# Task details
The following data has a line with "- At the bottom" and a line with "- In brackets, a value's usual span". Write out exactly those lines and all the lines between them.

[[ Available records open ]]

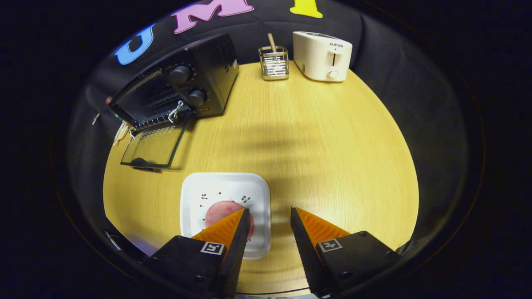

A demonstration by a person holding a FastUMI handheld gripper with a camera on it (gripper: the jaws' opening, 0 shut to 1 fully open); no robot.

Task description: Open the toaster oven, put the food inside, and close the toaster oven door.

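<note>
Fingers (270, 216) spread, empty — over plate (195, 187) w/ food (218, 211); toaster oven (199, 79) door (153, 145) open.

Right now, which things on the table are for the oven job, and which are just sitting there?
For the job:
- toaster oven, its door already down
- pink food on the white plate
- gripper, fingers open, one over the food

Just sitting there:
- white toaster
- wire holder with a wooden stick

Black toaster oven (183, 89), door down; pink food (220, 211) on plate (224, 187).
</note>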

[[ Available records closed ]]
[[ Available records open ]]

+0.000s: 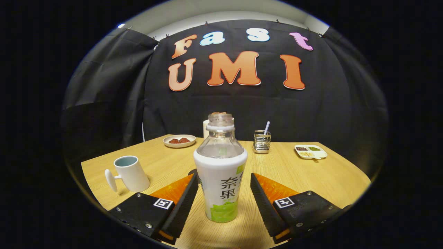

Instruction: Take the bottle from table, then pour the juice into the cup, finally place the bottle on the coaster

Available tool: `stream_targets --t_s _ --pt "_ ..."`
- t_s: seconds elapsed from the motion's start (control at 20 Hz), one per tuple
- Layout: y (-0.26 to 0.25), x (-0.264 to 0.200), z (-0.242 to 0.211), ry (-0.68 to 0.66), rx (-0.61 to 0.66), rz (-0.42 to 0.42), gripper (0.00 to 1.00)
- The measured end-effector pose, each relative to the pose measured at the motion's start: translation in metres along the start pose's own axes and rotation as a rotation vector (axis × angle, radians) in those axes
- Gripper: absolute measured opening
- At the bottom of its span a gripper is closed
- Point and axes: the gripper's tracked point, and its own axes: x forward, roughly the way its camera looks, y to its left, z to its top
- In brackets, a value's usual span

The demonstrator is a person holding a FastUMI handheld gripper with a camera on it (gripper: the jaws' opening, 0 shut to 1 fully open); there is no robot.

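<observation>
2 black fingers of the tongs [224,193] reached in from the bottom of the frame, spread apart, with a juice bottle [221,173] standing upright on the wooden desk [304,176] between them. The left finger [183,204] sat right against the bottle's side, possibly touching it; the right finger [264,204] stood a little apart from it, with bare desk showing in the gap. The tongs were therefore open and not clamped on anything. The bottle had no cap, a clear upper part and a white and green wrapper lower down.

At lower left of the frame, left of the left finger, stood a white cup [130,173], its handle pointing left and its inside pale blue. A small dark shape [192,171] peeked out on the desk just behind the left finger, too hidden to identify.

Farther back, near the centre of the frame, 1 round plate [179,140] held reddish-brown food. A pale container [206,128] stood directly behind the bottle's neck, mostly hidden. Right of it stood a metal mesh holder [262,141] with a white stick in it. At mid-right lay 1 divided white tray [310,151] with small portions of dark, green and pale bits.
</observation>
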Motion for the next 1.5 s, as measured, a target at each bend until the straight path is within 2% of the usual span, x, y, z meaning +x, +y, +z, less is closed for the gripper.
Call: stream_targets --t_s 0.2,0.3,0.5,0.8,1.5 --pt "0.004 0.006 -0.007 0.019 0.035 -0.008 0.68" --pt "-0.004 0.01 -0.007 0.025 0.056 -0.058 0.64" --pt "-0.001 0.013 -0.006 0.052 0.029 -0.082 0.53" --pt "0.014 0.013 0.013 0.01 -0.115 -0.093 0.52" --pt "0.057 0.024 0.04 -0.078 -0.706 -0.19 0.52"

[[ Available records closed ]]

# Written response
- At the bottom of its span a gripper is closed
- Point and axes: the gripper's tracked point, and its own axes: x forward, roughly the way its camera looks, y to its left, z to its top
- In brackets, a value's usual span

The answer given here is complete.